Return each line of the records below in which the string "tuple" turns up.

(Records from a data source)
===============

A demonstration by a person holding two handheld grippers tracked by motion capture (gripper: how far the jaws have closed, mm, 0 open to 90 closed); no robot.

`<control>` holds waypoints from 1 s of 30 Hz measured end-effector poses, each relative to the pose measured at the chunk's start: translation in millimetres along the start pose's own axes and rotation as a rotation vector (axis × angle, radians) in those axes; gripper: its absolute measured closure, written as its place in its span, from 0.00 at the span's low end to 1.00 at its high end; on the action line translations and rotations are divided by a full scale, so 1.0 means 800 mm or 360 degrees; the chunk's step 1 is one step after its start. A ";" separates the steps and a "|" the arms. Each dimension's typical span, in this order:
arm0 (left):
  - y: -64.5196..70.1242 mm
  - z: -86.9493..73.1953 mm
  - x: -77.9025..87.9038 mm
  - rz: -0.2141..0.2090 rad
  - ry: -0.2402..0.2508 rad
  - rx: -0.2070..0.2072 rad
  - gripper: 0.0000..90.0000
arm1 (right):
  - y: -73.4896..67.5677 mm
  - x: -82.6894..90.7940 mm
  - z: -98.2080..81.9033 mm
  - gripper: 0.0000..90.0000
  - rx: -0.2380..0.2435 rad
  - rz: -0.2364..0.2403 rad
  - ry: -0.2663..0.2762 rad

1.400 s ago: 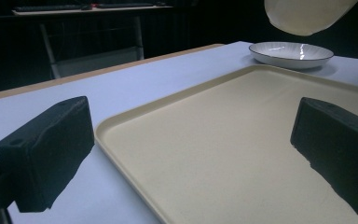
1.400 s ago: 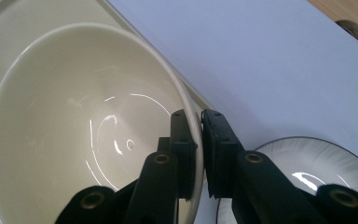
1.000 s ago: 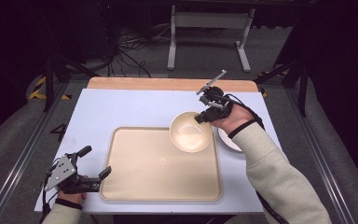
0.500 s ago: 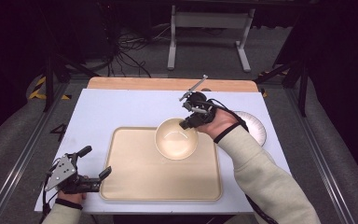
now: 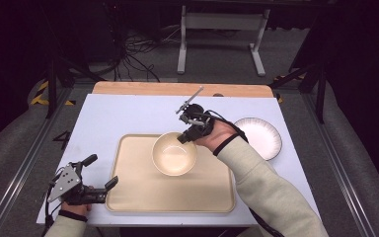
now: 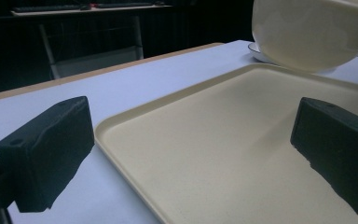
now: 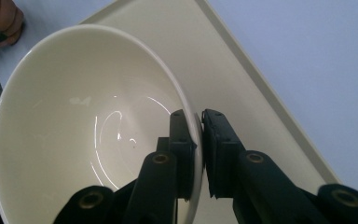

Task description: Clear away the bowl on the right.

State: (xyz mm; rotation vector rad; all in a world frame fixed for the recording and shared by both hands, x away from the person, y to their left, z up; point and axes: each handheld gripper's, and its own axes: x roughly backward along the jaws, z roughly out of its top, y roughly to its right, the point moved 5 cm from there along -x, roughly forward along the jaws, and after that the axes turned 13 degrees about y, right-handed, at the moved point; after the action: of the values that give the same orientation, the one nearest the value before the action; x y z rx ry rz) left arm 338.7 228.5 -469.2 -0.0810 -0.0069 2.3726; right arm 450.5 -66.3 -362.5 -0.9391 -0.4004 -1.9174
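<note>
A cream bowl (image 5: 173, 153) hangs over the beige tray (image 5: 143, 197), held by its rim. My right gripper (image 5: 184, 138) is shut on that rim at the bowl's far right side; in the right gripper view its black jaws pinch the bowl (image 7: 74, 140) wall with the tray (image 7: 242, 84) beneath. My left gripper (image 5: 99, 171) rests open at the tray's near left corner, its jaws straddling the tray's edge. In the left gripper view the tray (image 6: 223, 154) lies between the jaws and the bowl (image 6: 312, 32) hovers at the upper right.
A white plate (image 5: 259, 138) with a dark rim lies on the pale blue table (image 5: 118, 116) to the right of the tray. A wooden strip (image 5: 177, 89) runs along the table's far edge. Metal stand legs (image 5: 217, 29) rise behind the table.
My right gripper has carried the bowl leftward from beside the white plate to above the tray's middle. The left gripper has stayed still.
</note>
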 end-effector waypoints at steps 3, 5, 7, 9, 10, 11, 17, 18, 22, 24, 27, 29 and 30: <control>0.000 0.000 0.000 0.0001 0.0001 0.0002 0.00 | 0.001 -0.010 -0.003 0.92 -0.0013 0.0022 -0.0018; 0.000 0.000 0.000 0.0001 0.0002 0.0003 0.00 | 0.002 -0.019 -0.006 0.92 -0.0038 0.0036 -0.0038; 0.000 0.000 0.000 0.0001 0.0002 0.0002 0.00 | 0.002 -0.025 -0.008 0.91 -0.0052 0.0045 -0.0053; 0.000 0.000 0.000 0.0003 0.0005 0.0001 0.00 | 0.003 -0.030 -0.010 0.91 -0.0056 0.0051 -0.0066; 0.000 0.000 0.000 0.0004 0.0004 0.0000 0.00 | 0.004 -0.033 -0.011 0.91 -0.0059 0.0053 -0.0068; 0.000 0.000 0.000 0.0003 0.0005 0.0001 0.00 | 0.004 -0.036 -0.013 0.91 -0.0071 0.0056 -0.0075; 0.000 0.000 0.000 -0.0001 0.0001 0.0000 0.00 | 0.004 -0.050 -0.020 0.91 -0.0102 0.0078 -0.0108; 0.000 0.000 0.000 -0.0003 0.0000 -0.0001 0.00 | 0.005 -0.052 -0.022 0.91 -0.0099 0.0080 -0.0116; 0.000 0.000 0.000 -0.0004 0.0003 0.0003 0.00 | 0.008 -0.059 -0.027 0.91 -0.0113 0.0086 -0.0134; 0.000 0.000 0.000 -0.0006 -0.0001 0.0002 0.00 | 0.009 -0.063 -0.029 0.91 -0.0125 0.0092 -0.0143; 0.000 0.000 0.000 -0.0004 0.0000 0.0002 0.00 | 0.010 -0.067 -0.032 0.91 -0.0132 0.0094 -0.0157; 0.000 0.000 0.000 -0.0005 -0.0001 0.0001 0.00 | 0.010 -0.068 -0.033 0.91 -0.0133 0.0097 -0.0159; 0.000 0.000 0.000 -0.0005 -0.0001 0.0002 0.00 | 0.009 -0.069 -0.033 0.91 -0.0135 0.0104 -0.0161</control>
State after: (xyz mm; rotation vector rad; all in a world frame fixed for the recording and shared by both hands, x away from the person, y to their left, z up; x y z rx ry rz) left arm 339.0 228.4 -469.2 -0.0799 -0.0060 2.3692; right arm 460.2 -53.0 -422.5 -1.0948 -0.3454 -1.8446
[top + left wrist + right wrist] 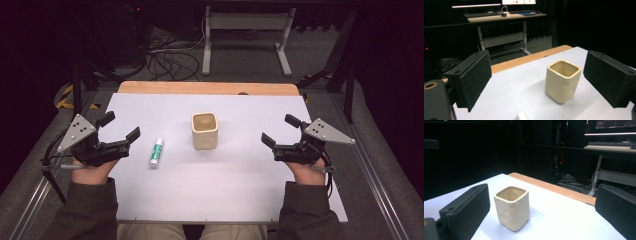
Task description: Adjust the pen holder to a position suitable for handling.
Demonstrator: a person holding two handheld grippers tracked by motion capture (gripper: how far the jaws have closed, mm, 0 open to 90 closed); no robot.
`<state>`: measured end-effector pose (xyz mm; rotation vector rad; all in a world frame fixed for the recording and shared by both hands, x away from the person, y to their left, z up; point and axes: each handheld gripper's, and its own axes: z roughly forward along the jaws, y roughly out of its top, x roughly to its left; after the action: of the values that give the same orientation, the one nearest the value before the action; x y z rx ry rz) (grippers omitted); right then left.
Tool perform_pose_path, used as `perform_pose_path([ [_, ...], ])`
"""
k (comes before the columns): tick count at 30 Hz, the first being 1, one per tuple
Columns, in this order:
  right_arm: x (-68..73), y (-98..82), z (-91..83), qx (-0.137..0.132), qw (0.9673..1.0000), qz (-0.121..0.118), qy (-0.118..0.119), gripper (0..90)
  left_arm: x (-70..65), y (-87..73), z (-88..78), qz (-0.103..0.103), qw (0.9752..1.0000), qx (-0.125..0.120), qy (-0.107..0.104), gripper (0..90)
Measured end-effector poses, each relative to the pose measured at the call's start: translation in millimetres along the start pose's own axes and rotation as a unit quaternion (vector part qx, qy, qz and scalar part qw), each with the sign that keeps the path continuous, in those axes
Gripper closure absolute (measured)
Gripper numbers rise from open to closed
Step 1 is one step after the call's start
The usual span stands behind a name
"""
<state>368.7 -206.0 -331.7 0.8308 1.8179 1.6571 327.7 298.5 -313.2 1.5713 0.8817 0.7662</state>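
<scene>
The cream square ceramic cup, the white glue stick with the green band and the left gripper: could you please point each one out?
Cream square ceramic cup [205, 135]: high view, front wall.
White glue stick with the green band [157, 152]: high view, mid-barrel.
Left gripper [120, 127]: high view, midway between its open jaw tips.

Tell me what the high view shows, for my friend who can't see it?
A cream square cup stands in the middle of a white table, with a small white tube with a green band lying to its left. A person's hands hold the left gripper and right gripper at either side, both open, touching nothing.
</scene>
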Motion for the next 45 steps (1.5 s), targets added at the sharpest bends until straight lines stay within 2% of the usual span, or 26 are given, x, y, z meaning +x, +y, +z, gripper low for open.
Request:
perform_pose_path([
  [3,0.4,0.6,-1.0,0.003,1.0000,0.002,-0.008,0.7,-0.2,-1.5,2.8,-0.004,1.0000,0.004,0.004,10.4],
  [10,-2.4,1.0,-2.6,0.005,0.9997,0.005,-0.022,0.9,-2.9,-7.3,12.9,-0.013,0.9992,0.023,0.029,11.8],
  [14,-2.8,1.4,-4.0,0.003,0.9996,0.003,-0.026,1.4,-5.3,-10.8,19.5,-0.015,0.9991,0.028,0.028,12.5],
  [22,-4.2,1.9,-7.1,0.000,0.9997,0.006,-0.025,1.5,-8.0,-19.3,36.2,-0.019,0.9977,0.054,0.037,14.0],
  [26,-5.0,2.3,-8.6,-0.002,0.9997,0.007,-0.025,1.6,-6.7,-20.3,45.1,-0.032,0.9960,0.069,0.046,16.7],
  [34,-5.9,2.0,-6.6,0.002,0.9996,0.007,-0.025,1.6,-7.5,-21.8,55.3,-0.044,0.9945,0.080,0.051,18.3],
  [39,-5.9,2.2,-5.3,0.003,0.9996,0.009,-0.026,1.5,-6.2,-26.0,64.1,-0.055,0.9922,0.098,0.054,19.6],
  [40,-5.2,2.7,-4.9,0.003,0.9996,0.008,-0.026,1.5,-4.7,-28.5,67.7,-0.058,0.9909,0.110,0.053,20.4],
  [41,-5.2,2.7,-4.9,0.003,0.9996,0.008,-0.026,1.5,-4.7,-28.5,67.7,-0.058,0.9909,0.110,0.053,20.4],
  [44,-4.0,3.3,-4.5,0.004,0.9997,0.005,-0.026,1.6,-3.0,-33.3,72.4,-0.062,0.9886,0.125,0.057,20.8],
  [45,-3.7,3.5,-4.8,0.003,0.9996,0.008,-0.025,1.6,-2.0,-37.0,75.2,-0.067,0.9869,0.134,0.061,21.0],
])
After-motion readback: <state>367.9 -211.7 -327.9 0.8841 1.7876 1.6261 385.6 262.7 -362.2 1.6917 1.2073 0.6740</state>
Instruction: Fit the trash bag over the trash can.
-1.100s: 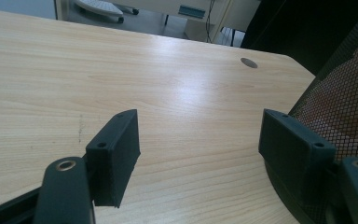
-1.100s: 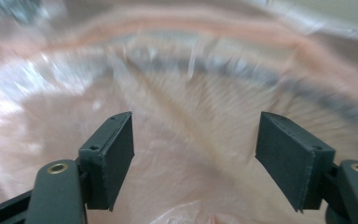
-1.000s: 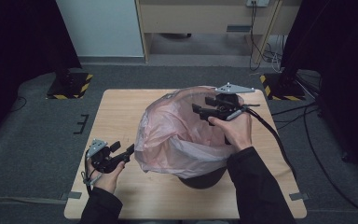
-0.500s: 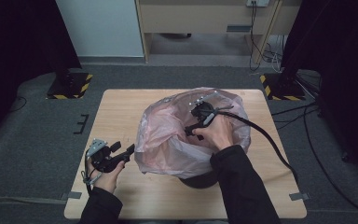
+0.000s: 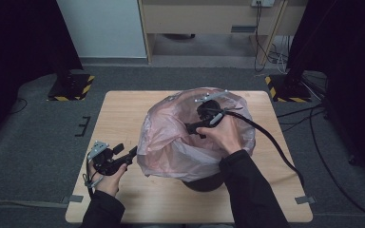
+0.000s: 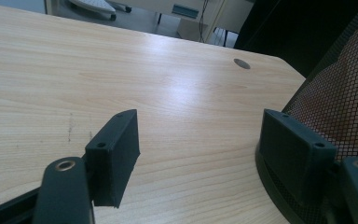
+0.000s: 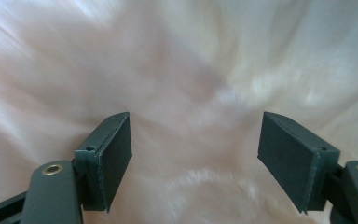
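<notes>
The pink bag (image 5: 180, 142) lines the black mesh bin (image 5: 202, 183) mid-surface but still billows, probably needing tucking. Inside the bag, the right gripper (image 5: 193, 128) has just been opening its fingers, nothing between them. Left of the bin, the left gripper (image 5: 132, 153) waits, spread, empty.

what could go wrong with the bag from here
The right gripper, whose jaws have just been opening, sits inside the thin pink bag with nothing clamped; a jaw could snag or tear the film. The left gripper is open beside the mesh bin, holding nothing, so the bin may shift or tip.
</notes>
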Motion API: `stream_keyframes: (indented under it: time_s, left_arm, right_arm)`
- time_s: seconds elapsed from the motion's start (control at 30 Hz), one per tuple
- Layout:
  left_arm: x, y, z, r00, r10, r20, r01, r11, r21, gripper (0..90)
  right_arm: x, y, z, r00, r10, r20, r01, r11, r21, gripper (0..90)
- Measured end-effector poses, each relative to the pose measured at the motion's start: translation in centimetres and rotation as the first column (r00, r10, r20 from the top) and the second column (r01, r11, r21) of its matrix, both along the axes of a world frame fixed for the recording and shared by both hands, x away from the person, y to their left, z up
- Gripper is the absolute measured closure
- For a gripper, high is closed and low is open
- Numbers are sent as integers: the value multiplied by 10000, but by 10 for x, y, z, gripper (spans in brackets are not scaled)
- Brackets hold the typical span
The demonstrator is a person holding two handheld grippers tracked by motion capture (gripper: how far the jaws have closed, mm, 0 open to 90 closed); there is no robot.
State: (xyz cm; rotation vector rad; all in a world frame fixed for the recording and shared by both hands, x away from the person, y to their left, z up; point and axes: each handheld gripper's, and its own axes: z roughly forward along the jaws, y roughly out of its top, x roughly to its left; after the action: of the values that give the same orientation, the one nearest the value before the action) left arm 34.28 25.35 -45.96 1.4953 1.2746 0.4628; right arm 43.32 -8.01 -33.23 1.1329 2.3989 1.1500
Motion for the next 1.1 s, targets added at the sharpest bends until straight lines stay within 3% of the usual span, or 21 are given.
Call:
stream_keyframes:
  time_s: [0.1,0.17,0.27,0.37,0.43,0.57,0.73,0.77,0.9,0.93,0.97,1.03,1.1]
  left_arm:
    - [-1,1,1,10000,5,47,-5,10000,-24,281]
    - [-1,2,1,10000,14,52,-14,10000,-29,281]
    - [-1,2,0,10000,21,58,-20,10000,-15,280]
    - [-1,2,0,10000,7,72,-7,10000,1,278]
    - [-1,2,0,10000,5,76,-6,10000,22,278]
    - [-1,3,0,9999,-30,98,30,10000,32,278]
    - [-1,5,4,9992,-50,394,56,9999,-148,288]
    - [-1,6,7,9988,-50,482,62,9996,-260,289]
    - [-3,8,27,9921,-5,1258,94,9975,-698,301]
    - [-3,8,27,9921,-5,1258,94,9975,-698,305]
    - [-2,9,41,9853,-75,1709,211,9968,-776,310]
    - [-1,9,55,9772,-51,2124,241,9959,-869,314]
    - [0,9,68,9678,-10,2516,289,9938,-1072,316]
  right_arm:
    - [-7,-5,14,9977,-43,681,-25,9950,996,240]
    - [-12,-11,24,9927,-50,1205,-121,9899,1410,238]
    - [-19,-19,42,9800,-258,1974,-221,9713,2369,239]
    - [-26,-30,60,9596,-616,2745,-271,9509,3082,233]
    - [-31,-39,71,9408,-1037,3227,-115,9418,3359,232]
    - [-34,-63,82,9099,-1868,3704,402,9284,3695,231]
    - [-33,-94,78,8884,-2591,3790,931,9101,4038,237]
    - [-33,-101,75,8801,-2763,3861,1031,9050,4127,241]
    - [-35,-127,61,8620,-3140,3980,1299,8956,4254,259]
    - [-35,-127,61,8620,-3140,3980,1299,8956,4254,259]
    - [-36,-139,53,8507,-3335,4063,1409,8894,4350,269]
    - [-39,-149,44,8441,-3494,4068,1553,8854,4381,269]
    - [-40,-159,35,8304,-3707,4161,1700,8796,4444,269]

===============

_Answer to the problem_
k (comes before the columns): tick count at 30 Hz, the first being 1, one per tuple
- time_s: seconds elapsed from the motion's start (control at 30 Hz), one per tuple

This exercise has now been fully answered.